DiRA: Discriminative, Restorative, and Adversarial Learning for Self-supervised Medical Image Analysis
This work addresses the need for more efficient and robust medical image analysis by reducing annotation costs and improving performance across various medical imaging applications, though it is incremental as it builds on existing self-supervised learning techniques.
The paper tackles the problem of self-supervised learning in medical image analysis by proposing DiRA, a framework that unites discriminative, restorative, and adversarial learning, resulting in improved representation learning that outperforms fully supervised models and enhances lesion localization with image-level annotations.

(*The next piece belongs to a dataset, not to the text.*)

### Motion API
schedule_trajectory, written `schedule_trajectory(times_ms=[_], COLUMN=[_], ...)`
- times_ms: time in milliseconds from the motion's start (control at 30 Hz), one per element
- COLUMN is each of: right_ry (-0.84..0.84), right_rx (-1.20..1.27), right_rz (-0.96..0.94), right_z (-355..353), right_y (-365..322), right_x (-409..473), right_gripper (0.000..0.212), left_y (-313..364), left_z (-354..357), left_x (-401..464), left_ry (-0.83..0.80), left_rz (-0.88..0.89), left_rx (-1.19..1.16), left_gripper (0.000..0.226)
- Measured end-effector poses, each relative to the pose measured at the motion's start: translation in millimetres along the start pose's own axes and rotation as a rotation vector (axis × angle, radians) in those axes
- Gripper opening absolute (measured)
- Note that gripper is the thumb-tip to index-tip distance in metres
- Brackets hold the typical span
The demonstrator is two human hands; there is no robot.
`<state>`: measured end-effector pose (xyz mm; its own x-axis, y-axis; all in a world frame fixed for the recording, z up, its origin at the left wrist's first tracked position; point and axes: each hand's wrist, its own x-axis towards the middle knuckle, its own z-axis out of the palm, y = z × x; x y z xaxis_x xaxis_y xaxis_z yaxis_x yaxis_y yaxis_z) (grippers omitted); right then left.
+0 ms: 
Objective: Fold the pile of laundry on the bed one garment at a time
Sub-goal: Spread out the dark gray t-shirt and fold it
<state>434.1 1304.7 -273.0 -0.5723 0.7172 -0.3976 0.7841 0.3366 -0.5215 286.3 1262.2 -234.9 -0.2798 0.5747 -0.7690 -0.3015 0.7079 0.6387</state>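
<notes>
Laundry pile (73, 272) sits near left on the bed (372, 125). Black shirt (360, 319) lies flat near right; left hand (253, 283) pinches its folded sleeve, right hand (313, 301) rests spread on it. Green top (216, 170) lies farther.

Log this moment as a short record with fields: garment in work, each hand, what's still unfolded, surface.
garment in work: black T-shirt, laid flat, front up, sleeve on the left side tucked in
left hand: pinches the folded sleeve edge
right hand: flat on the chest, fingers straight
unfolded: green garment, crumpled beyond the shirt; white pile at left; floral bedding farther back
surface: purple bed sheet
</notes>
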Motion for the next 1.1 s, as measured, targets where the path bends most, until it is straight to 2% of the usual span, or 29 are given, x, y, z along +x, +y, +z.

Discriminative learning, restorative learning, and adversarial learning have proven beneficial for self-supervised learning schemes in computer vision and medical imaging. Existing efforts, however, omit their synergistic effects on each other in a ternary setup, which, we envision, can significantly benefit deep semantic representation learning. To realize this vision, we have developed DiRA, the first framework that unites discriminative, restorative, and adversarial learning in a unified manner to collaboratively glean complementary visual information from unlabeled medical images for fine-grained semantic representation learning. Our extensive experiments demonstrate that DiRA (1) encourages collaborative learning among three learning ingredients, resulting in more generalizable representation across organs, diseases, and modalities; (2) outperforms fully supervised ImageNet models and increases robustness in small data regimes, reducing annotation cost across multiple medical imaging applications; (3) learns fine-grained semantic representation, facilitating accurate lesion localization with only image-level annotation; and (4) enhances state-of-the-art restorative approaches, revealing that DiRA is a general mechanism for united representation learning. All code and pre-trained models are available at https: //github.com/JLiangLab/DiRA.